Znalazłam się momentalnie w łazience i spróbowałam w
błyskawicznym tempie umyć zęby i uczesać włosy. Mam dosłownie
30 minut. Nie zdążę, a może jednak?
-Evelyn,
zawiozę cię. I tak mam po drodze – powiedział przez drzwi.
-Okej!
- krzyknęłam plując pianą do zlewu.
Nie
ma po drodze, przecież jego firma jest w drugą stronę. Kompletnie
nie ta sama trasa... Czyżby chciał spędzić ze mną więcej czasu?
Włosy
musiałam podpiąć, bo nie chciały się ułożyć tak ja ja tego
chciałam. Odpuściłam sobie makijaż i w naturalnych warunkach,
wyszłam biegnąc do szafy. Wyciągnęłam granatowe rurki, szarą
koszulkę na ramiączkach i koszulę w kratę. Wróciłam do
pomieszczenia, gdzie spokojnie mogłam się ubrać. Zajęło mi to
jakieś 3 minuty. Śniadanie sobie dziś odpuszczę.
-Przepraszam,
że cię tak pośpieszam i nie zrobiłam jedzenia. Strasznie mi
zależy, żeby zdążyć – usprawiedliwiałam się zakładając
botki. Przystanęłam przed lustrem, jak to zawsze robię.

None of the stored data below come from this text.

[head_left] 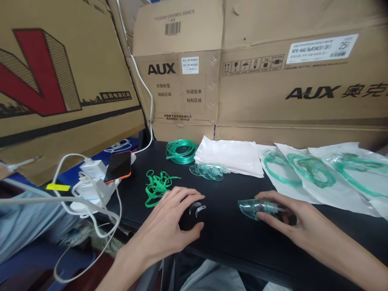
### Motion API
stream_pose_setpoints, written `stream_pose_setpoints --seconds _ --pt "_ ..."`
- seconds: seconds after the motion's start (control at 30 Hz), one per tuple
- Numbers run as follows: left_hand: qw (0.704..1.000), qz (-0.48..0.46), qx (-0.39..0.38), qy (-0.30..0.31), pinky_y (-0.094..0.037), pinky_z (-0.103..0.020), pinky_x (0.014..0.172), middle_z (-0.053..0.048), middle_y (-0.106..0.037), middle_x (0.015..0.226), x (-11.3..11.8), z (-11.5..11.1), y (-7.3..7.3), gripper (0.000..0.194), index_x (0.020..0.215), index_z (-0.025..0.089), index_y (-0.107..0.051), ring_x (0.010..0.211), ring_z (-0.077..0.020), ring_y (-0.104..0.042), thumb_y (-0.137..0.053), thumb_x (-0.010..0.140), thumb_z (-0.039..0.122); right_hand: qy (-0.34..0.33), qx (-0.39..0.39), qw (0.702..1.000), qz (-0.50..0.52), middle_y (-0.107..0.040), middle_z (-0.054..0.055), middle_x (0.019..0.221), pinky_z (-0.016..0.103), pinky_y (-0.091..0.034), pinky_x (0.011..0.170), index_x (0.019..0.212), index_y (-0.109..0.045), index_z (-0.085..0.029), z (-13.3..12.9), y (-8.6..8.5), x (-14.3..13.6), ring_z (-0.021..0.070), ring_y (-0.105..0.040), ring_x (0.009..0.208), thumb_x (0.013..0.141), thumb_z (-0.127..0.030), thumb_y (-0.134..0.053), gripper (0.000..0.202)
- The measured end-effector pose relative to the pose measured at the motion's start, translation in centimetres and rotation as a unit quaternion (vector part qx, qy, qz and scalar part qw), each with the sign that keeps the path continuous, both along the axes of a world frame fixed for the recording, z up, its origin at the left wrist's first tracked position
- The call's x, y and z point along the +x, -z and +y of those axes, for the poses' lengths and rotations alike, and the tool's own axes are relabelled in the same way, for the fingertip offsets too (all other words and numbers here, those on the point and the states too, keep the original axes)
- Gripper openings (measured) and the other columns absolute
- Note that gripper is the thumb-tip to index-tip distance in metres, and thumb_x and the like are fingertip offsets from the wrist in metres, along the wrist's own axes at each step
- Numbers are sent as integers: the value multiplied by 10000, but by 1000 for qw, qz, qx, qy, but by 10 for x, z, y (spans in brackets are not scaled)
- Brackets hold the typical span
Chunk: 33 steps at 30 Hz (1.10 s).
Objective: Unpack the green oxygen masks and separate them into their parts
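My right hand [281, 212] grips a clear greenish oxygen mask [248, 209], thumb and fingers on either side of its connector end, just over the black table. The mask's narrow end points left. My left hand [178, 222] is curved with thumb and fingers apart, low over the table. In the gap lies a small curved metal strip [200, 210] with a hole in it. A clear curved edge shows beside it, partly hidden by my fingers. Green elastic straps [159, 186] lie in a tangle just beyond my left hand.
Several clear masks [209, 171] lie before a stack of white bags [230, 153]. Coiled green tubing [181, 151] sits behind the straps. Bagged tubing sets [313, 171] line the right. A phone [119, 165], power strip [91, 196] and loose cables crowd the left; cardboard boxes [257, 109] wall the back.
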<state>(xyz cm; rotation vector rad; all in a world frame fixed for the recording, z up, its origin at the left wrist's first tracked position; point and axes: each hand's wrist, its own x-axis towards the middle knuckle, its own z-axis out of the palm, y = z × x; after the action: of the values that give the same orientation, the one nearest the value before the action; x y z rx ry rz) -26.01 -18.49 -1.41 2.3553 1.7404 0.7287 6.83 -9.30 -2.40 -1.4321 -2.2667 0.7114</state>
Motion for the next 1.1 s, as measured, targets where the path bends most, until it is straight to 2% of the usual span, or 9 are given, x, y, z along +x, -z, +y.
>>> stream_pose_setpoints --seconds 0.1,0.2,0.37,0.53,0.7,0.8,0.9,1.0,1.1 --pt "997 24 1 -68 -421 -482 1084 -24 -682 1316 0 1 -4 403 1310 311 -657 1216 -283 -587 -699 933 448 -2 1 1000 8 -715 -16 896 331 -472 648 1271 -654 -376 1 3 2 219 -562 706 944 -684 -603 453" --pt "994 50 -12 -92 -418 -506 1022 -16 -730 1142 4 5 -7 281 1131 285 -730 1095 -288 -622 -685 936 482 2 -6 1000 22 -739 -6 969 343 -493 670 1284 -658 -382 1 4 4 227 -594 727 941 -700 -597 471" --pt "992 86 -28 -86 -404 -490 971 -2 -721 1055 13 9 -9 167 1056 270 -724 1038 -279 -624 -694 926 370 -5 1 1000 19 -744 -2 1020 361 -511 695 1286 -658 -380 -1 6 3 220 -594 715 941 -688 -609 465" --pt "990 96 -42 -90 -416 -451 895 5 -704 943 12 16 -9 93 945 261 -709 958 -258 -627 -618 962 247 -38 0 998 54 -743 -6 1205 371 -528 806 1244 -666 -377 10 0 -6 243 -674 895 947 -606 -668 375" --pt "989 58 -41 -130 -447 -451 933 -20 -696 944 6 25 -8 106 1020 254 -722 997 -275 -643 -655 939 248 -16 67 993 99 -764 31 1082 370 -544 771 1161 -683 -294 40 -20 -23 238 -695 836 935 -504 -699 309" --pt "991 15 -2 -131 -454 -469 998 -44 -700 1103 8 41 -17 223 1170 262 -705 1090 -288 -647 -642 983 365 -24 95 988 117 -754 62 1156 392 -565 842 1134 -671 -269 61 -31 -38 270 -720 979 932 -493 -699 303" --pt "994 -25 52 -88 -460 -461 1031 -75 -677 1251 15 70 -31 289 1265 241 -682 1186 -292 -635 -511 1064 357 -43 118 983 134 -750 70 1205 418 -564 939 1170 -655 -269 74 -34 -58 284 -711 1118 948 -444 -683 285" --pt "996 -43 71 -39 -497 -416 987 -86 -699 1205 18 102 -40 303 1213 212 -719 1128 -274 -668 -469 1077 316 -76 128 978 144 -764 60 1200 410 -571 967 1193 -675 -271 79 -30 -75 271 -715 1137 977 -394 -645 250" --pt "997 -55 60 -7 -522 -375 955 -74 -736 1109 18 124 -36 289 1112 204 -756 1044 -248 -696 -491 1066 312 -89 130 977 146 -772 57 1212 385 -595 931 1182 -706 -263 79 -25 -82 261 -739 1092 995 -384 -622 238"
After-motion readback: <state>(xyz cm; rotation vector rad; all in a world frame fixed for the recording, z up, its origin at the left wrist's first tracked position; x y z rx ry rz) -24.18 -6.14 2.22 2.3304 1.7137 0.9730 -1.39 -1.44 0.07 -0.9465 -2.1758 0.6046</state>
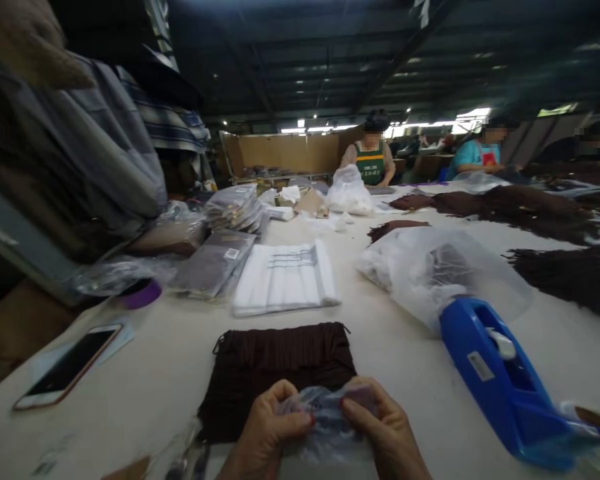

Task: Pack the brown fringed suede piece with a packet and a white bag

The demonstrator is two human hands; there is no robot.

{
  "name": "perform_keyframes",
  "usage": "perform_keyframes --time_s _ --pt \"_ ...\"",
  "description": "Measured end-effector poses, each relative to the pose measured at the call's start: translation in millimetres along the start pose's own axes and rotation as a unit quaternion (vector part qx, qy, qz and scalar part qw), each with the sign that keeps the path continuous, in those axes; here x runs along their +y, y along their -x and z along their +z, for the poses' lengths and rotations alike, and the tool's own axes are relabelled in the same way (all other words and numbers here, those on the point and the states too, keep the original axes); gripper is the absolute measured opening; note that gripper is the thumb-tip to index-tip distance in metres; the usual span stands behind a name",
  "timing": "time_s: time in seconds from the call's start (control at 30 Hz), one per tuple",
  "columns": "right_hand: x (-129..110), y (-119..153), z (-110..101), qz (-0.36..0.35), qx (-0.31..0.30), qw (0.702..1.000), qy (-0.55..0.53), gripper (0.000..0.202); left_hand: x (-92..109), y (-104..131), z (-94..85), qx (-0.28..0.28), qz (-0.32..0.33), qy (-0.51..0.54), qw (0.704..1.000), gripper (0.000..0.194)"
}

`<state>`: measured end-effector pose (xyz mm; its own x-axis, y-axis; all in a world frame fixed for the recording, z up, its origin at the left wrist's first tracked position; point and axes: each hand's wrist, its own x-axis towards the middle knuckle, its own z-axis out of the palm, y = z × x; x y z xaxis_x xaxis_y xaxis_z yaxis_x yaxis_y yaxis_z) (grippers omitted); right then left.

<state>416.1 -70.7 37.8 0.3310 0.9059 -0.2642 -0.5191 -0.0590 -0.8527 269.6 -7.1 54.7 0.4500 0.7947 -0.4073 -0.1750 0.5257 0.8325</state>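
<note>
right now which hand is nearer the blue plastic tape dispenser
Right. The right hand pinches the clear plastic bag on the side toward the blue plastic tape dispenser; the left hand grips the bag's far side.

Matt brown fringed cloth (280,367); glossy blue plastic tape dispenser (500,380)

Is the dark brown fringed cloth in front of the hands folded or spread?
Folded: the brown cloth lies as a compact flat rectangle on the table, just beyond both hands.
</note>
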Motion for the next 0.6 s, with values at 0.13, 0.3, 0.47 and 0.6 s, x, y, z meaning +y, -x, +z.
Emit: perform_keyframes --time_s 0.13,0.3,0.47,0.6 --pt "21.7 -3.5 16.2 0.043 -0.008 0.999 0.0 0.037 -8.0 11.1 -41.6 0.102 0.054 -0.058 0.992 0.041" --pt "16.2 -27.9 36.1 -0.107 -0.003 0.963 0.248 0.039 13.9 -6.1 -69.3 0.196 0.181 -0.358 0.895 0.026" --pt "26.0 -69.2 43.1 -0.305 0.096 0.759 0.567 0.062 27.7 -44.3 -75.0 0.266 0.258 -0.589 0.718 0.02" --pt "48.3 -85.3 39.3 -0.32 0.14 0.69 0.634 0.073 20.5 -53.6 -75.8 0.279 0.282 -0.654 0.644 0.017"
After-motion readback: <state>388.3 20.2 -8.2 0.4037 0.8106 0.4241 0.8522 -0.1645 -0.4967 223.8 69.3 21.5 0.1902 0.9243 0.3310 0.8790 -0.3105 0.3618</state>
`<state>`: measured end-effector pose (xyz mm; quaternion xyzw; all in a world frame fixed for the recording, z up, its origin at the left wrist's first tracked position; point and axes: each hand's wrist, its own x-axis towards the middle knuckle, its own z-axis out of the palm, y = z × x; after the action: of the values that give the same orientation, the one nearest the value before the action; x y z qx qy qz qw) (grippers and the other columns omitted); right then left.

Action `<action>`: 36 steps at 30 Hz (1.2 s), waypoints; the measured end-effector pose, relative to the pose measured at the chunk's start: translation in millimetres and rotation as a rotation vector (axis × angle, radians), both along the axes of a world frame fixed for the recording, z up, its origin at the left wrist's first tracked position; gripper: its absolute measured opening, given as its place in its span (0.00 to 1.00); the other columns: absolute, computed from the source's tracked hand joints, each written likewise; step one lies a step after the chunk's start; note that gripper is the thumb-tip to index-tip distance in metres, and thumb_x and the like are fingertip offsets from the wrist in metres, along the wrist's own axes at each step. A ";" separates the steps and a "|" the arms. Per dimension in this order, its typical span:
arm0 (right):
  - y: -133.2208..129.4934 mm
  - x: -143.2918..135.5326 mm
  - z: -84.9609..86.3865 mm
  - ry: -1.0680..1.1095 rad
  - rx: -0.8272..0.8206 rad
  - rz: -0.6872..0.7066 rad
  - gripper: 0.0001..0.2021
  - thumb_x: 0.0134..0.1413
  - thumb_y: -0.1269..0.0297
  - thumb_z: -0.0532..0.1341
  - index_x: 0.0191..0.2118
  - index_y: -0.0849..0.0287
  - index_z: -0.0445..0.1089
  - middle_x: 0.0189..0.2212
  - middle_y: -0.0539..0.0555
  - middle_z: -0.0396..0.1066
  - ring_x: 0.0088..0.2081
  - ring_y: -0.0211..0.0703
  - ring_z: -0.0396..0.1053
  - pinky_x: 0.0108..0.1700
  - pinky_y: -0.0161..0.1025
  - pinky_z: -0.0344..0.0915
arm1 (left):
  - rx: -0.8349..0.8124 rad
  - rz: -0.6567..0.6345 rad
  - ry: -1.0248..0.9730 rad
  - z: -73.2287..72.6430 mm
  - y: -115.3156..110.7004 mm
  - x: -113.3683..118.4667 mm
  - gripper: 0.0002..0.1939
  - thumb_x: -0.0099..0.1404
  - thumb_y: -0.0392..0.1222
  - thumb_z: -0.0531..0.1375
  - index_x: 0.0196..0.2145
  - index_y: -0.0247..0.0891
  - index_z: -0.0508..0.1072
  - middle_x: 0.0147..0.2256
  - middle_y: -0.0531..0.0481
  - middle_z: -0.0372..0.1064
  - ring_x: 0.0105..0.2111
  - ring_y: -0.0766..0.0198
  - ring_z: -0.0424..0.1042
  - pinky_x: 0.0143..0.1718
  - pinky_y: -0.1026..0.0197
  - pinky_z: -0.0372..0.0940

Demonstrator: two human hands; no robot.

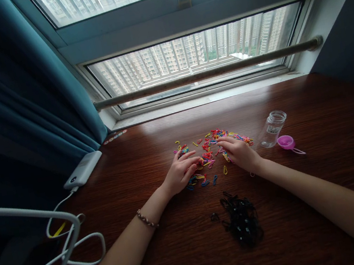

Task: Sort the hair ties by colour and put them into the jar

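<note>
Many small colorful loops, like pins or bands, (pixel 207 156) lie scattered on the dark wooden table. My left hand (pixel 182 171) rests palm down over the left part of them, fingers spread, with a beaded bracelet on the wrist. Over the right part, my right hand (pixel 237 151) reaches in with its fingers extended; nothing is visibly held, though its fingertips touch or hover at the loops. A pile of black bands (pixel 242 219) lies nearer to me, between my forearms. To the right of my right hand stands a clear jar (pixel 273 129), open and tilted in view, beside a pink lid (pixel 286 142).
A white power bank (pixel 83 169) with a cable sits at the table's left, by a blue curtain (pixel 51 81). A thick white curved tube (pixel 74 228) crosses the lower left. A metal rail (pixel 204 74) runs before the window at the back.
</note>
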<state>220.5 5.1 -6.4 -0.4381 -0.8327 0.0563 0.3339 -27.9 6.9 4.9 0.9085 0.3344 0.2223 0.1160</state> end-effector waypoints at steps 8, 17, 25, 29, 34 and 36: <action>-5.5 -5.1 -1.4 0.015 0.002 0.068 0.16 0.54 0.76 0.48 0.46 0.58 0.64 0.45 0.56 0.66 0.46 0.40 0.65 0.49 0.39 0.63 | 0.110 0.295 -0.215 -19.5 11.0 -3.8 0.11 0.63 0.41 0.50 0.39 0.38 0.70 0.37 0.45 0.70 0.41 0.58 0.66 0.47 0.52 0.59; -5.4 -6.5 -4.7 -0.062 0.011 0.033 0.25 0.49 0.81 0.47 0.53 0.58 0.57 0.57 0.57 0.52 0.55 0.41 0.55 0.54 0.40 0.59 | -0.022 0.101 0.050 -9.8 2.4 2.8 0.20 0.65 0.41 0.47 0.54 0.43 0.58 0.52 0.46 0.60 0.57 0.56 0.50 0.56 0.42 0.39; -7.4 -5.2 -1.3 -0.052 0.049 0.100 0.18 0.54 0.77 0.48 0.49 0.60 0.63 0.47 0.58 0.65 0.49 0.41 0.63 0.51 0.41 0.61 | 0.034 0.377 -0.246 -14.4 7.7 -3.5 0.15 0.65 0.44 0.47 0.41 0.37 0.68 0.39 0.44 0.69 0.43 0.59 0.66 0.46 0.55 0.59; -20.0 -16.8 7.2 -0.158 0.077 0.353 0.15 0.55 0.72 0.51 0.48 0.57 0.64 0.46 0.55 0.68 0.49 0.41 0.62 0.50 0.41 0.61 | -0.048 0.559 -0.302 -15.1 9.1 -7.6 0.18 0.65 0.46 0.44 0.32 0.36 0.70 0.22 0.51 0.67 0.25 0.65 0.68 0.31 0.64 0.62; -28.6 -29.3 4.3 -0.335 0.067 0.397 0.17 0.58 0.66 0.50 0.53 0.53 0.59 0.53 0.52 0.61 0.56 0.43 0.53 0.55 0.46 0.53 | -0.157 0.525 -0.369 -15.1 10.7 -6.5 0.20 0.65 0.48 0.44 0.31 0.36 0.71 0.20 0.52 0.69 0.22 0.66 0.68 0.31 0.64 0.62; -24.8 -25.9 0.1 -0.347 0.053 0.257 0.17 0.57 0.67 0.50 0.52 0.55 0.61 0.53 0.54 0.62 0.57 0.45 0.52 0.56 0.49 0.51 | -0.215 0.450 -0.378 -14.4 10.9 -5.0 0.20 0.65 0.48 0.45 0.33 0.35 0.72 0.23 0.50 0.72 0.26 0.64 0.70 0.35 0.62 0.63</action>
<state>194.5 -19.7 -6.3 -0.3224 -0.9280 0.0003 0.1868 -33.0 17.8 -9.6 0.7368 0.5210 0.3709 0.2194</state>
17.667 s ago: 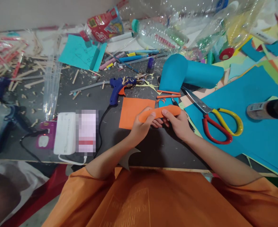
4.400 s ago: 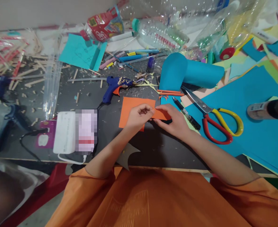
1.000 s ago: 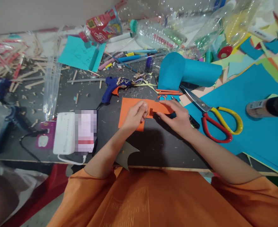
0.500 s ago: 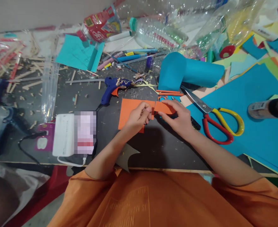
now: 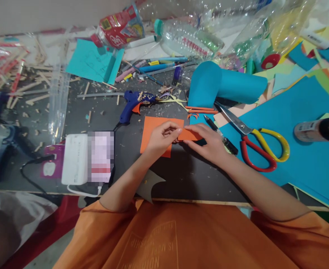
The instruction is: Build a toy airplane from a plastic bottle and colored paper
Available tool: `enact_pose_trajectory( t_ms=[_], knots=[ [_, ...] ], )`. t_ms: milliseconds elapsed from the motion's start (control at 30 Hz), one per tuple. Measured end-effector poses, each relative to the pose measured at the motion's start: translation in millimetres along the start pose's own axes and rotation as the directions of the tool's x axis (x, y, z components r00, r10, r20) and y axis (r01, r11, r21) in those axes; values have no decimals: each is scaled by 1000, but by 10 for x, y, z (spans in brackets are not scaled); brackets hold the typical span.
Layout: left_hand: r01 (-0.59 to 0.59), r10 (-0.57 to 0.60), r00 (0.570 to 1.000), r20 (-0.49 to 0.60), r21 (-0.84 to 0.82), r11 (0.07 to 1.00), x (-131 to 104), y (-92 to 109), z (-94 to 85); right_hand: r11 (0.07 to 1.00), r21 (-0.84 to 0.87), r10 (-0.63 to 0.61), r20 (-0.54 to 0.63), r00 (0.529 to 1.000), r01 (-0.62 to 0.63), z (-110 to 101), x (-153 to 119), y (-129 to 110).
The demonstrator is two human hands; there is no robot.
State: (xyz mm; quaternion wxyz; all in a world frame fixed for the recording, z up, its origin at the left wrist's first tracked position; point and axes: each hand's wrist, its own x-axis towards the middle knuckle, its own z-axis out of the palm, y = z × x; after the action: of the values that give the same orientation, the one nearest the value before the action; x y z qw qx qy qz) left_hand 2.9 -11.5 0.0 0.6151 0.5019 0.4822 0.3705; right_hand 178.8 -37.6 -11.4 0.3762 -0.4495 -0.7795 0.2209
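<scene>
A small strip of orange paper is held between my two hands above the dark table. My left hand pinches its left end, thumb pressed against curled fingers. Thumb and fingers of my right hand grip the strip's right part from above and below. Beneath my left hand lies a larger orange sheet, partly covered by it. Beyond my right hand are thin rolled orange sticks and small orange offcuts. A black pen lies just beside the right hand.
Scissors with red and yellow handles lie on blue sheets at right, near a bottle with a black cap. A blue glue gun rests left of centre. Plastic bottles line the back. A white power bank sits front left.
My right hand has tilted and moved slightly down, uncovering more of the pen. The fingers of my left hand have loosened a little around the orange strip, which lies flatter.
</scene>
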Motion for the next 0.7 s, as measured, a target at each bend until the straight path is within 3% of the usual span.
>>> enact_pose_trajectory(
  t_ms=[267,467,700],
  knots=[
    [-32,34,999,-26,59,998,-28,42,-3,995,-5,-95,4,995,95,4,5,-23],
    [-78,87,996,-29,238,968,-65,74,14,999,-23,-39,11,999,39,19,-10,-14],
    [-53,49,998,33,143,988,-36,36,9,999,0,-39,-8,999,39,13,-15,-14]
  ],
)
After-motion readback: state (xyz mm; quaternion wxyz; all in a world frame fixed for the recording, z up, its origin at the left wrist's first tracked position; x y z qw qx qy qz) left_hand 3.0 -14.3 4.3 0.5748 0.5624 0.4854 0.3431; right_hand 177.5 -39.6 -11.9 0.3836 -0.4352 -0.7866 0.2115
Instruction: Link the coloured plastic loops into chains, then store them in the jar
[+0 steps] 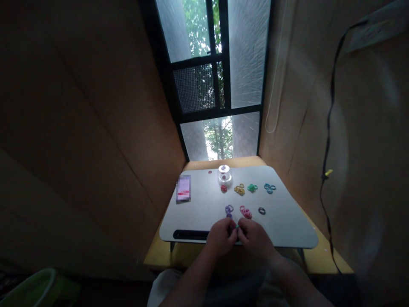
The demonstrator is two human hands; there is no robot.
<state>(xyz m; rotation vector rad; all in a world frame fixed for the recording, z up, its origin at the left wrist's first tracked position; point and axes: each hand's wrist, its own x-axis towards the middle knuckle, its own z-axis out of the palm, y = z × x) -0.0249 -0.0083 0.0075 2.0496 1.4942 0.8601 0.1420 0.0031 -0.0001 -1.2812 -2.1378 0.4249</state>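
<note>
My left hand (pixel 223 235) and my right hand (pixel 254 236) meet at the front edge of a white lap table (pixel 201 213). Between their pinched fingertips shows a speck of green, a small green hair tie (pixel 237 226), mostly hidden by the fingers. Just beyond the hands lie purple hair ties (pixel 229 209) and pink hair ties (pixel 246 212), with a dark hair tie (pixel 262 210) to the right. Farther back sit little groups of red (pixel 223 188), yellow (pixel 239 189), green (pixel 252 187) and blue hair ties (pixel 270 188).
A clear round container (pixel 224 175) stands at the table's back, with a single red hair tie (pixel 210 172) left of it. A phone-like object (pixel 183 188), blurred out, lies at the left. A black slot (pixel 191 234) runs along the front edge. A cable (pixel 328 128) hangs at right.
</note>
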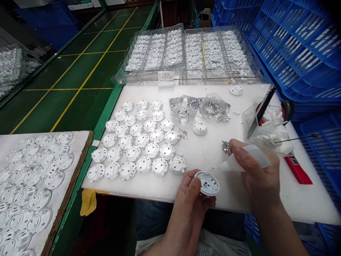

Sprawdziłam swój strój i w obcasach chwyciłam torebkę i zbiegłam
na dół. Zayn śmiał się idąc za mną. Mimo tego samego
garnituru, wygląda dalej bardzo męsko.
-Dzień
dobry - przywitałam w progu nasza gosposię. Mam nadzieję, że nie
będzie wypytywać o mojego znajomego, ani nic nie wspomni rodzicom.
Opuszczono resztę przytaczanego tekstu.